Collaboration and Stakeholder Engagement
- Work closely with Utilization Management leadership, Claims, A&G, and other operational departments to facilitate the resolution of audit findings and process improvements.
- Provide training, guidance, and feedback to departments and teams to improve UM processes and minimize errors.
- Act as a liaison between departments to ensure smooth coordination of UM and related operations.
Continuous Improvement and Training
- Stay informed of changes in healthcare regulations, industry standards, and best practices related to Utilization Management and healthcare operations.
- Recommend process improvements and best practices based on audit outcomes, industry trends, and new regulatory guidance.
- Support ongoing training efforts for UM staff and other departments impacted by audit results.
Job Requirements
Experience:
- 3-5 years of experience in Utilization Management and at least 1 year of experience in an auditing role within health plans or managed care organizations.
- Deep experience and working knowledge of NCDs, LCDs, and MCG
- In-depth knowledge of UM processes, including intake, authorization creation, and determination, as well as familiarity with cross-departmental functions like claims, A&G, and call center operations.

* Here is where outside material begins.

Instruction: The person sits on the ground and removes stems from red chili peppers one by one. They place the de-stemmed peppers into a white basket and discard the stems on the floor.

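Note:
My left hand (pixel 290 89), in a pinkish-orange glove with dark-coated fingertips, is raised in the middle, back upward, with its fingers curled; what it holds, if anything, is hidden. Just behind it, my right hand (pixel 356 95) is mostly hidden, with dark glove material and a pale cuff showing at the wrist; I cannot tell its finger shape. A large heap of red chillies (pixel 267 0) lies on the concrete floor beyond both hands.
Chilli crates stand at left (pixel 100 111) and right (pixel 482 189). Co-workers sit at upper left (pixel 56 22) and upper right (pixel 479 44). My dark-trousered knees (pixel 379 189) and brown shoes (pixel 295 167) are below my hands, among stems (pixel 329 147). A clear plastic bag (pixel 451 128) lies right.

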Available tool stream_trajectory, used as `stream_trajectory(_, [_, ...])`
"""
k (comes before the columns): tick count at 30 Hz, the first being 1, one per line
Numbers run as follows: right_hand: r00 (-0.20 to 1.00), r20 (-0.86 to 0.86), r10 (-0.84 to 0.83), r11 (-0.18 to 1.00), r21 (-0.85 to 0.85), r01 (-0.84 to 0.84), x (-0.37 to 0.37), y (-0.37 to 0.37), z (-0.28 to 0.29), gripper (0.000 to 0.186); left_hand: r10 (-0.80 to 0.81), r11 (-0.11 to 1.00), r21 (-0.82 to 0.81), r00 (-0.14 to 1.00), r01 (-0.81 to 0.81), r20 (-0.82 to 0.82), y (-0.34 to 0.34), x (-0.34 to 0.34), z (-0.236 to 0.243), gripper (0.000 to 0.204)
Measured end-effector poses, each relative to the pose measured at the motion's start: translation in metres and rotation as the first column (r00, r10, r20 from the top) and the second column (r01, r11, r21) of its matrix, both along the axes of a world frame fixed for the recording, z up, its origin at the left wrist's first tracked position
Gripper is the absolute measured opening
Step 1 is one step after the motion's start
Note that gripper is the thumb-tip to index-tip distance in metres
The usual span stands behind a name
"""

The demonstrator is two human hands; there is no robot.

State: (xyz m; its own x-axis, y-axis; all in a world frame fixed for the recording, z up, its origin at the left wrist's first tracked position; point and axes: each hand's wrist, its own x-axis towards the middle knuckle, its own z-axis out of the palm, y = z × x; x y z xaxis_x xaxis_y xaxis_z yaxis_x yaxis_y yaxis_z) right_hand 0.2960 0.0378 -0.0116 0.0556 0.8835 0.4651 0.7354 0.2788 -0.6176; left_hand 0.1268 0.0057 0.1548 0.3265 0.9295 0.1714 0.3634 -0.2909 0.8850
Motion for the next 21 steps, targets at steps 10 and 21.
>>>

- Experience with healthcare regulations and standards (e.g., CMS, state-specific guidelines, NCQA) and their impact on utilization management.

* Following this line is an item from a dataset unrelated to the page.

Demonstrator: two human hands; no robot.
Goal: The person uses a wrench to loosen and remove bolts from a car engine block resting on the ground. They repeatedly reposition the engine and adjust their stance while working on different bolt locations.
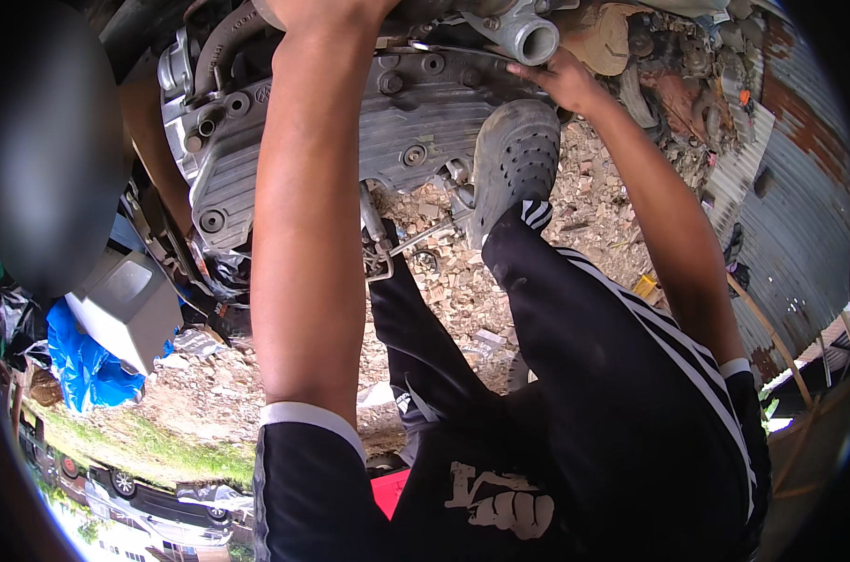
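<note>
My left hand (327, 7) reaches over the top of a large grey metal engine (416, 126) with a ribbed cover and bolts. Its fingers are cut off by the upper edge, so I cannot see what it touches. On the far right side of the engine, my right hand (575, 82) is closed at the end of a slim metal bar (462, 51), with its thumb pointing left along it. The bar looks like a wrench, though its kind is unclear. An open round pipe outlet (537, 42) hides part of the right fingers. My shoe (519, 155) rests against the engine's lower edge.
Broken stones (584, 187) cover the ground. Corrugated metal sheet (790, 225) stands at right beside scattered old parts (697, 103). A white box (130, 300) and blue plastic bag (83, 361) lie at left. A dark rounded shape (50, 140) blocks the upper left. A metal rod (420, 237) extends below the engine.
</note>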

- Proven track record in auditing and identifying areas for process improvement within a complex healthcare environment.
- Experience in developing and implementing reporting systems and documentation related to audit activities.
Education:
Required: Nursing degree
Preferred:
- Certification in Healthcare Compliance (CHC), Certified Professional in Utilization Review (CPUR), or similar certifications
- Additional certifications or training in auditing or healthcare quality improvement
Specialized Skills:
- Strong analytical and critical thinking skills, with the ability to identify patterns, discrepancies, and opportunities for improvement.

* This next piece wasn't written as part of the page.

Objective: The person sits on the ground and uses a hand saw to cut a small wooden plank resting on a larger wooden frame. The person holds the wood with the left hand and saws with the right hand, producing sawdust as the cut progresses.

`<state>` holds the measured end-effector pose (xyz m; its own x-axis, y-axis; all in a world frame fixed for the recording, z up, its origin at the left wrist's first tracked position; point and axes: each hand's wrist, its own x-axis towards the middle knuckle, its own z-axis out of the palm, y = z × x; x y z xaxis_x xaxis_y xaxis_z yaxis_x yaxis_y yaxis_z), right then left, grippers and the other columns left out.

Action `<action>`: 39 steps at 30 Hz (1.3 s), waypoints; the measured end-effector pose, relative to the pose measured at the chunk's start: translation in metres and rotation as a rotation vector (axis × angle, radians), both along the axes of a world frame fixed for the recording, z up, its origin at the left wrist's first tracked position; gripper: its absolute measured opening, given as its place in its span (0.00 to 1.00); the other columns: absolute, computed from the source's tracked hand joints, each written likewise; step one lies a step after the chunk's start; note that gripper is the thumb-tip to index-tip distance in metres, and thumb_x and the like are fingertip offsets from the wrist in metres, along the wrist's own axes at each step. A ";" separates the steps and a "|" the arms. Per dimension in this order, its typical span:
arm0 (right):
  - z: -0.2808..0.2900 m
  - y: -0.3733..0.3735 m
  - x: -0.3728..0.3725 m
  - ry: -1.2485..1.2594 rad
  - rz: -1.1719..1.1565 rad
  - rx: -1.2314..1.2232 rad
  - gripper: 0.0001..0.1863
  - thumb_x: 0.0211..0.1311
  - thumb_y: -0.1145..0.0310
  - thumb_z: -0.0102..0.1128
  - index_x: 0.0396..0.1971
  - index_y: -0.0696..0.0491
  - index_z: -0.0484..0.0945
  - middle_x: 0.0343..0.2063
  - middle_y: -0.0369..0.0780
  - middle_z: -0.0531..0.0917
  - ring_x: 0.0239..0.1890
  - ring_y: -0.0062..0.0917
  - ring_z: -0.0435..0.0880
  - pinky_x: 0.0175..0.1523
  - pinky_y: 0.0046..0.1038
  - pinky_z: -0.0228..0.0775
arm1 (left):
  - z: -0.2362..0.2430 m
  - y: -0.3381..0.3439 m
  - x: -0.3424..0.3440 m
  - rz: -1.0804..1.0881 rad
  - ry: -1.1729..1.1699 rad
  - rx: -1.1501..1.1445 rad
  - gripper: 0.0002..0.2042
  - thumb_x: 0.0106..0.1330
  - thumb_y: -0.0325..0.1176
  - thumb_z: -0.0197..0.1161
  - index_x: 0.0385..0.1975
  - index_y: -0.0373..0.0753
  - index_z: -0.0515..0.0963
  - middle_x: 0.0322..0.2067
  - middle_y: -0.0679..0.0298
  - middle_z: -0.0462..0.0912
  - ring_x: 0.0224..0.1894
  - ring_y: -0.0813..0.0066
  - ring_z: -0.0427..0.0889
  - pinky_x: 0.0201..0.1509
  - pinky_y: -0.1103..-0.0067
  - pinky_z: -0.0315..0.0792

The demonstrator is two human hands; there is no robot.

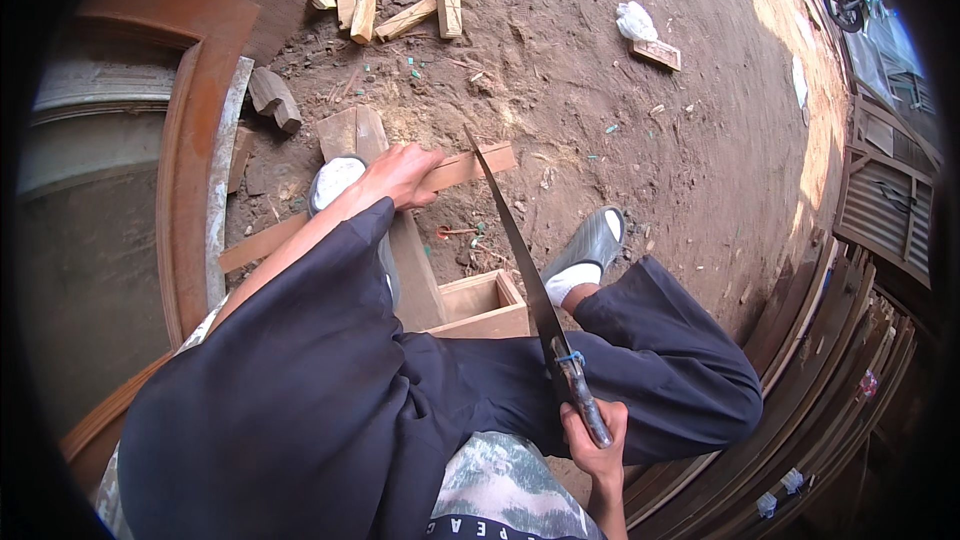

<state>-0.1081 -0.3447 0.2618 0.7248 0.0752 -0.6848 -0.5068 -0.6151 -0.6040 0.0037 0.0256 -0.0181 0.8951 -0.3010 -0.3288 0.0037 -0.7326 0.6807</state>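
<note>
My left hand is closed round a narrow wooden strip, which lies across a thicker wooden block beside my left foot. The strip's other end shows past my forearm on the left. In my right hand is the dark handle of a handsaw, with blue cord tied where the handle meets the blade. The long blade slants up and away to the left. Its tip region crosses the strip near the strip's right end; whether the teeth touch the wood I cannot tell.
An open wooden box sits between my legs. Short wood offcuts lie scattered on the dirt ground ahead. A brown wooden frame stands at the left, long stacked planks at the right. A white plastic bag lies farther off.
</note>
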 end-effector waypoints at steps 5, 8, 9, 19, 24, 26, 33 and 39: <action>0.033 0.020 0.031 0.036 0.025 0.026 0.14 0.60 0.76 0.64 0.16 0.61 0.74 0.10 0.34 0.69 0.16 0.10 0.64 0.21 0.27 0.56 | 0.013 -0.016 0.005 0.016 0.092 0.118 0.19 0.52 0.33 0.74 0.42 0.34 0.77 0.34 0.43 0.85 0.45 0.39 0.86 0.49 0.55 0.81; 0.009 0.042 0.064 0.023 0.149 0.012 0.14 0.62 0.75 0.63 0.17 0.61 0.75 0.11 0.35 0.70 0.17 0.11 0.65 0.22 0.28 0.58 | 0.013 -0.016 -0.002 0.049 0.044 0.161 0.18 0.52 0.33 0.73 0.41 0.35 0.78 0.32 0.44 0.85 0.41 0.40 0.86 0.47 0.56 0.81; 0.003 0.044 0.072 -0.003 0.232 0.028 0.14 0.62 0.75 0.63 0.18 0.62 0.76 0.11 0.36 0.71 0.17 0.12 0.66 0.22 0.28 0.59 | 0.013 -0.012 -0.006 0.072 0.011 0.176 0.17 0.53 0.33 0.73 0.40 0.36 0.79 0.31 0.45 0.86 0.39 0.40 0.86 0.46 0.56 0.81; 0.039 0.064 0.056 0.130 0.071 -0.012 0.19 0.62 0.76 0.65 0.13 0.58 0.69 0.10 0.28 0.67 0.15 0.08 0.60 0.20 0.24 0.49 | 0.016 -0.015 -0.004 0.041 0.093 0.159 0.19 0.54 0.31 0.72 0.43 0.32 0.75 0.33 0.43 0.85 0.43 0.39 0.87 0.49 0.56 0.82; 0.048 0.051 0.043 0.114 0.002 -0.073 0.18 0.63 0.76 0.65 0.14 0.58 0.69 0.10 0.28 0.66 0.15 0.09 0.59 0.20 0.25 0.48 | 0.012 -0.011 -0.004 0.049 0.050 0.118 0.18 0.54 0.31 0.73 0.43 0.35 0.75 0.30 0.45 0.84 0.40 0.40 0.86 0.47 0.54 0.80; 0.050 0.043 0.043 0.167 -0.077 -0.079 0.17 0.62 0.76 0.65 0.15 0.60 0.72 0.09 0.33 0.68 0.15 0.11 0.62 0.20 0.26 0.53 | 0.013 -0.011 -0.003 0.052 0.048 0.125 0.18 0.54 0.31 0.73 0.42 0.35 0.75 0.30 0.44 0.84 0.40 0.40 0.86 0.47 0.54 0.80; 0.013 0.067 0.057 0.035 0.019 -0.066 0.15 0.63 0.76 0.64 0.17 0.60 0.73 0.11 0.31 0.70 0.18 0.09 0.62 0.21 0.24 0.52 | 0.009 -0.010 -0.004 0.046 0.016 0.122 0.19 0.54 0.31 0.74 0.42 0.33 0.75 0.29 0.45 0.84 0.39 0.39 0.86 0.46 0.54 0.81; -0.013 0.068 0.040 0.006 0.034 -0.023 0.18 0.65 0.76 0.65 0.16 0.58 0.71 0.12 0.27 0.67 0.18 0.09 0.60 0.21 0.23 0.49 | 0.013 -0.011 -0.003 0.044 0.008 0.125 0.18 0.54 0.30 0.73 0.41 0.33 0.74 0.29 0.44 0.84 0.39 0.40 0.87 0.45 0.55 0.81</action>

- Excellent attention to detail and the ability to maintain high levels of accuracy in all work products.
- Strong communication skills, both verbal and written, to present audit findings clearly and persuasively to stakeholders at all levels.
- Ability to work collaboratively across departments, with a customer service-oriented approach to problem-solving.
- Proficiency in using audit management tools, electronic health records (EHR) systems, and MS Office Suite (Excel, Word, PowerPoint).
- Knowledge of healthcare claims processing and call center operations is a plus.
- Ability to manage multiple priorities and meet deadlines in a fast-paced environment.
Licensure:
Required: Valid US based nursing license (LVN/LPN or RN)
Essential Physical Functions:
The physical demands described here are representative of those that must be met by an employee to successfully perform the essential functions of this job. Reasonable accommodations may be made to enable individuals with disabilities to perform the essential functions.
1. While performing the duties of this job, the employee is regularly required to talk or hear. The employee regularly is required to stand, walk, sit, use hand to finger, handle or feel objects, tools, or controls; and reach with hands and arms.
2. The employee frequently lifts and/or moves up to 10 pounds. Specific vision abilities required by this job include close vision and the ability to adjust focus.
Pay Range: $98,550.00 - $147,825.00
Pay range may be based on a number of factors including market location, education, responsibilities, experience, etc.
Alignment Health is an Equal Opportunity/Affirmative Action Employer. All qualified applicants will receive consideration for employment without regard to race, color, religion, sex, national origin, disability, age, protected veteran status, gender identity, or sexual orientation.